Category: Organization

I told you so...

1/2/2022

You Never Know What You Are Going to Get

Who doesn’t like a good meeting

As we gathered into the conference room to discuss transitioning of applications to the Development team I knew we were about to uncover some nasty secrets hidden in the OPS team….. Manager presents an application called CENTRON, it is basically an analyst task and incident tracking tool with scheduling capabilities. I was familiar with this app, 2 years ago during the initial discussions of the app i had recommended the code, requirements, and issue tracking be done using the Development teams dev studio. We got as far as importing the v1 code base into the repo and then never heard anything else from the application author/developer/team…. Now, with turnover and organization ‘realignment’ they were coming to the development team for help (and to take over ownership of the tool). I was about to say: “I told you so….” but when looking around the room there was NO ONE from the prior organization that i had worked with or worked on the tool. Acquisitions can have a huge impact on people and vision. So I focused my energy on cleanup and getting this application under a supportable maintenance cycle.

Laying the Foundation

First step, onboard the project into the Development Studio:

Create needed Confluence space to store documents, notes, requirements, etc.
Create needed Jira Project for issue management, resource planning, and prioritization
Create needed Bitbucket repo(s) for storing code and configuration items.
Create needed Bamboo plans for CI/CD

Our Development Studio has all the necessary components to on board any type of project and work it from the requirements/gathering phases all the way to the automated deployment of said tool. The studio doesn’t just have integrated tools that make for quick execution but the documentation and processes to keep the studio running. If folks are hired or the path of the team changes there should be an overall layout of how things run. In this day and age of all things Agile, sometimes we lose the fact that documentation needs to be written, ‘lived’, and reviewed to keep it up to date and relevant to the current day operation.

Collect ALL CODE!

Need to get ALL code and configurations under version control. A majority of the work done to the app was on the production server so it was a phased approach:
- Get all code into the repo
- Verify the files ‘match’ what is available in production
- Cleanup unneeded files
  - With many projects that do not have a repeatable release process you will find there are backup files and directories include. (ie: CENTRON.php_backup or CENTRON.php_old)
Removing the unnecessary files will allow the new maintainers to focus on the important files/parts of the tool. Any time saved is well spent. Think about the code review of the application by the ‘new’ development team. If they are reviewing copies of the originals it is still time they have used for ‘wasted work’ and ineffective cycles. Removing the files will guarantee that this time will be saved in the future over and over again.

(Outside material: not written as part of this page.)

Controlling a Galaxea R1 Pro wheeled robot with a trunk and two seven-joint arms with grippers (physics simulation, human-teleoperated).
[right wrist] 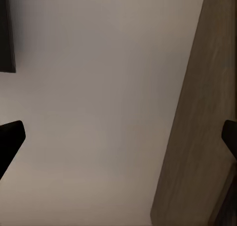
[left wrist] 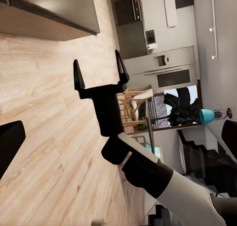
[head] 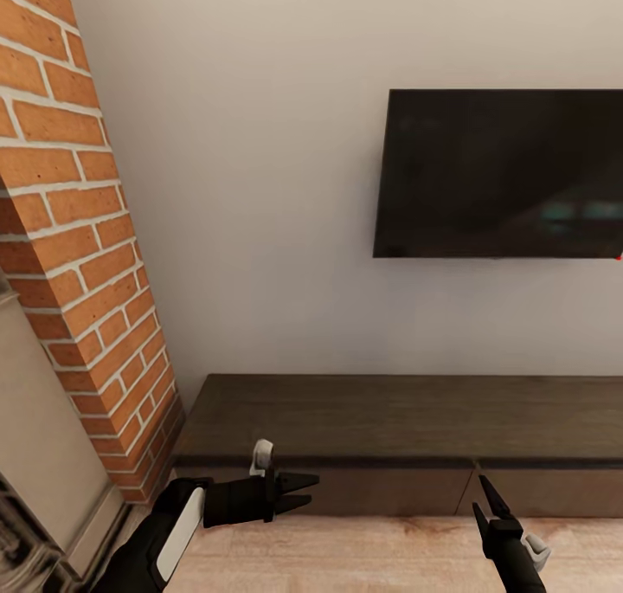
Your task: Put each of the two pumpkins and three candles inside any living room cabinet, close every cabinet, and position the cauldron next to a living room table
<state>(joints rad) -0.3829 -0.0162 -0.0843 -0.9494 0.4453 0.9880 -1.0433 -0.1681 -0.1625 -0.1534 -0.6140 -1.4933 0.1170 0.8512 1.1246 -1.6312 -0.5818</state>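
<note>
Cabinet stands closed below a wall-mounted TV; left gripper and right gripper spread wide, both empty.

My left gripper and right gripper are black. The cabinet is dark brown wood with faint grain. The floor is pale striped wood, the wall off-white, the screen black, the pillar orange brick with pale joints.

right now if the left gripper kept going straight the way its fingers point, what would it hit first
The left gripper points sideways along the front of the cabinet, toward the right gripper. The right gripper looks like the first thing in its line, though depth is hard to judge here.
</note>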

Documentation Review/Creation:

Collect all related/relevant documentation and notes about the application. Storing them all in a Confluence Space for the Application.
Create a System Integration Diagram to visualize the other systems the application integrates/communicates with. Without some type of diagram or map you can refer to, it becomes very difficult to understand the other pieces of the puzzle.
ANY documentation about the system/application will help you in the long run!

System Review:

Review current application in production
Noting directories, configuration items, notes, security concerns, etc
Adding all notes to a central page in confluence
Maintaining an application in a production environment is more than just the CODE BASE! You need to understand the overall architecture of the application, how it integrates and communicates with other tools and services, operating system level configurations, asset details, user/account information, Outage and recovery procedures/documents are all important and cannot be overlooked.

Backups/Recover:

Do a complete backup of the system before ANYTHING is done on the server.
- In our case it is a VM Snapshot which makes life soooo much easier then yesteryear
- Along with the backup procedure there should be recovery steps documented somewhere for the greater good and to reduce SPF (Single Point of Failure) within the teams.
  - It’s hard to train without some documentation.
  - How do you know procedure is followed if it isn’t documented?

A New Day
Start a new:

Deploy a new server(vm) to replace the old production server. After years of a system living in production you can no longer fully understand who was on the box, what they did on the box, what changes were made on the box, and who has root access on the box. You are better off starting from a clean slate.
Determine how the code and components can be more easily managed. Does it make sense to switch to containers and have different parts/components updatable by piece or all at once.
Determine how testing will be done to the application. This project had no unit or integration tests. Any change of the code needs to be manually verified with the knowledge that other areas of the tool could break. We implemented a basic testing framework and focused on adding tests as we fixed bugs and/or implemented new features.
Determine how deployments will be done. The old application was updated by hand on the server. We moved it to a bamboo deployment plan which pulled docker images down from our private repo and started them with a docker-compose file. Now when deployments are done it is automated and done by the machine which greatly reduces the errors made by someone making the changes.
Determine when and how the "lift and shift" will happen from the old production server to the new pristine server. Keep in mind that with any active application communication is key. Users need to be aware when maintenance windows will happen and understand "how" to handle this time in their day to day jobs. Very much like a disaster incident, folks will need to know how to do work without this system for the short period of time. Have a shadow period with both systems up and running. This way you can always hit the o sh88 handle if things are found missing (or wrong) on the new system.
Determine where issues, complaints, and feedback will go during the cut over AND moving into the future. We have a designated email distro list setup just for this. Next step for us is to automate the case creation off of email submissions (ie: outage email submitted, case created and put in IT team queue for resolution)
Document and make known where your documentation is for the application, system, and environment. If your IT team has to respond to outages they better know where to go and what to do.
Make an effort to understand WHY and WHAT areas of the tool/application are used for operations. Times change, new technology/tools come along, don’t repeat the same steps when new and improved actions can happen. Management input will be a huge portion of this discussion, they will need to drive the change and what will happen with legacy applications in your workplace!

0 Comments

You Don't Need a backup, until you NEED THE BACKUP!

3/13/2018

1 Comment

Had an unfortunate event at work today. One of my coworkers deleted the Deployment plan for one of our projects. Not just one of the deployment plans, but the WHOLE projects deployment plans. We are an Atlassian shop utilizing everything from Confluence(for requirements and documentation), Jira (for issue and project management), Bitbucket (for code repo, peer review, branch management), to Bamboo (for builds/automated testing/deployments). Bamboo can be a pain at times but it gets the job done and like any CI/CD server it has its quirks and you need to provide it proper care and feeding.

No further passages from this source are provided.